> Instructions for the task
What lines of the material below include the string "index"? Copy all of them.

[Start of Attachment]

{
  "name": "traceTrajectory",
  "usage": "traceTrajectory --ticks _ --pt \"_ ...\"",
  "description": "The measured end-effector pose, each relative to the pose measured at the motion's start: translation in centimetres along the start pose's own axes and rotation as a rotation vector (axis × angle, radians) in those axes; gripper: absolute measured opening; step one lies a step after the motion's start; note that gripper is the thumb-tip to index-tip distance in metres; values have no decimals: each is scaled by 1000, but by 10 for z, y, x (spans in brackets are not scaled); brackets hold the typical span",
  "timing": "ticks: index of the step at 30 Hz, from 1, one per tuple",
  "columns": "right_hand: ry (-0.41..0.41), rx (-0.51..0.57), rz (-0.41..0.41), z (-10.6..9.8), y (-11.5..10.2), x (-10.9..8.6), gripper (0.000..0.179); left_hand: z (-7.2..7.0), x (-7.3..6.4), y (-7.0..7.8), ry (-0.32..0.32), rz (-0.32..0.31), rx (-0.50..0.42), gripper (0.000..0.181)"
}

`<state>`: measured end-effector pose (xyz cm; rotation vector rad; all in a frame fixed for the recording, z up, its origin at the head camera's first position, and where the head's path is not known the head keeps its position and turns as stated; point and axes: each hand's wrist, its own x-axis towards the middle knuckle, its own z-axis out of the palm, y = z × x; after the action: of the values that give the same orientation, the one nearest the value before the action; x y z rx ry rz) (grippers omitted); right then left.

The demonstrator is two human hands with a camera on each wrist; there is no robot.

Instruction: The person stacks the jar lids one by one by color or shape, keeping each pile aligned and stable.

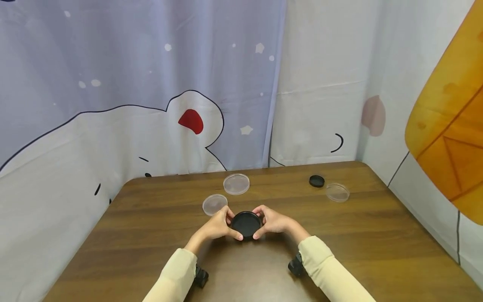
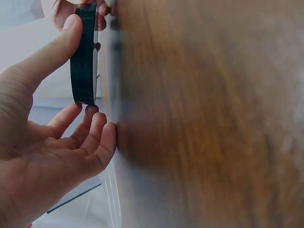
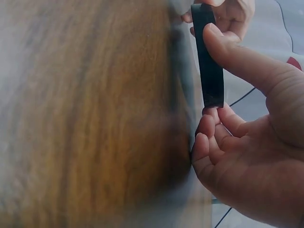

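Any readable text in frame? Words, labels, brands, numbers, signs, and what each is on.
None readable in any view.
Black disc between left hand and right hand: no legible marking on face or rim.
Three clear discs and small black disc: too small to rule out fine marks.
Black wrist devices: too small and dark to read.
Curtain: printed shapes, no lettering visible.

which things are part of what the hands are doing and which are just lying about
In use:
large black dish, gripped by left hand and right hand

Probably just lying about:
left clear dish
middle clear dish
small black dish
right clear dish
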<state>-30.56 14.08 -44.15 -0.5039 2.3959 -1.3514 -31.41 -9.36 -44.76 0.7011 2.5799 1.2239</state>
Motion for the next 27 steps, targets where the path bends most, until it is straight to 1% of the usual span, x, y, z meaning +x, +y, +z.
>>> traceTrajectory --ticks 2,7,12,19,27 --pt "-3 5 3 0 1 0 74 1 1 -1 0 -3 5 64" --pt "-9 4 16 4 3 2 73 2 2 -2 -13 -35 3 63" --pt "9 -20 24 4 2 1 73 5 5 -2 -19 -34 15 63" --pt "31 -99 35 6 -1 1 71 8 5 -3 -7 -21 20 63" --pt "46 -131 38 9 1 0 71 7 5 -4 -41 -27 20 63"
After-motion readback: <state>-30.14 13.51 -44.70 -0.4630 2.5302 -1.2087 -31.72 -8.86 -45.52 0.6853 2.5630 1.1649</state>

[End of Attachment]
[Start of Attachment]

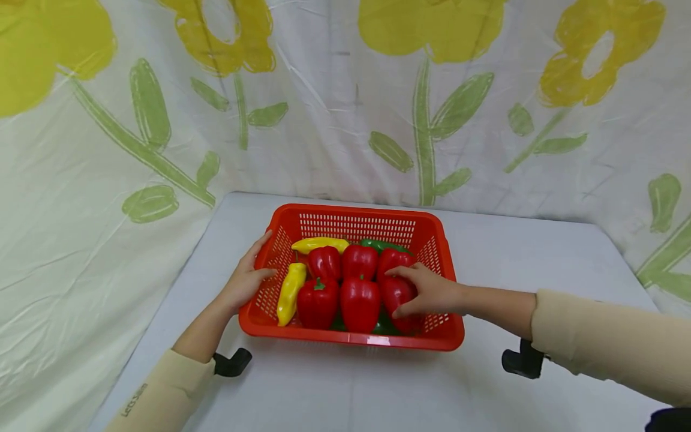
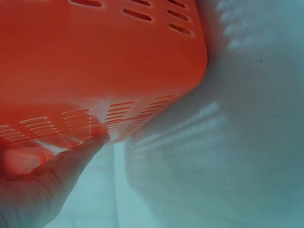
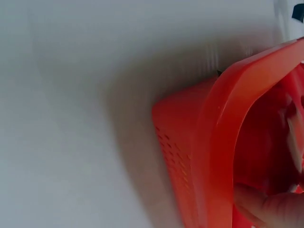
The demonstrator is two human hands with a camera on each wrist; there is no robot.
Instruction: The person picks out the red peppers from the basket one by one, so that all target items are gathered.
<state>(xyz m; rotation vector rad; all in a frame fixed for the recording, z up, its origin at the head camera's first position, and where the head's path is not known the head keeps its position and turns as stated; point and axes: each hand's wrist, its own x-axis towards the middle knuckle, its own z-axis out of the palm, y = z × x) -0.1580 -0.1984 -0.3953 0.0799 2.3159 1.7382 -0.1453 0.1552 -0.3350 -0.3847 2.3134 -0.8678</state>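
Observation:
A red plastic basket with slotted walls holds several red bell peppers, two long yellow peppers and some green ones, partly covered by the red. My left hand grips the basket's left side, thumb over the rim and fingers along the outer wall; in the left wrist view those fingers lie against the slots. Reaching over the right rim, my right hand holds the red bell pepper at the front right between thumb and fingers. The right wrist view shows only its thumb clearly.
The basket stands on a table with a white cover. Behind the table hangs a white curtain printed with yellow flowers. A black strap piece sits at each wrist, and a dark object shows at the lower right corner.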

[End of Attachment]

> Output of the exercise
  "description": "The measured end-effector pose, each relative to the pose measured at the motion's start: translation in centimetres along the start pose's own axes and rotation as a rotation vector (axis × angle, radians) in those axes; gripper: absolute measured opening; step one lies a step after the motion's start; note that gripper is the thumb-tip to index-tip distance in metres; values have no decimals: each is scaled by 1000, but by 10 for z, y, x (spans in brackets are not scaled); brackets hold the typical span",
  "timing": "ticks: index of the step at 30 Hz, from 1, one per tuple",

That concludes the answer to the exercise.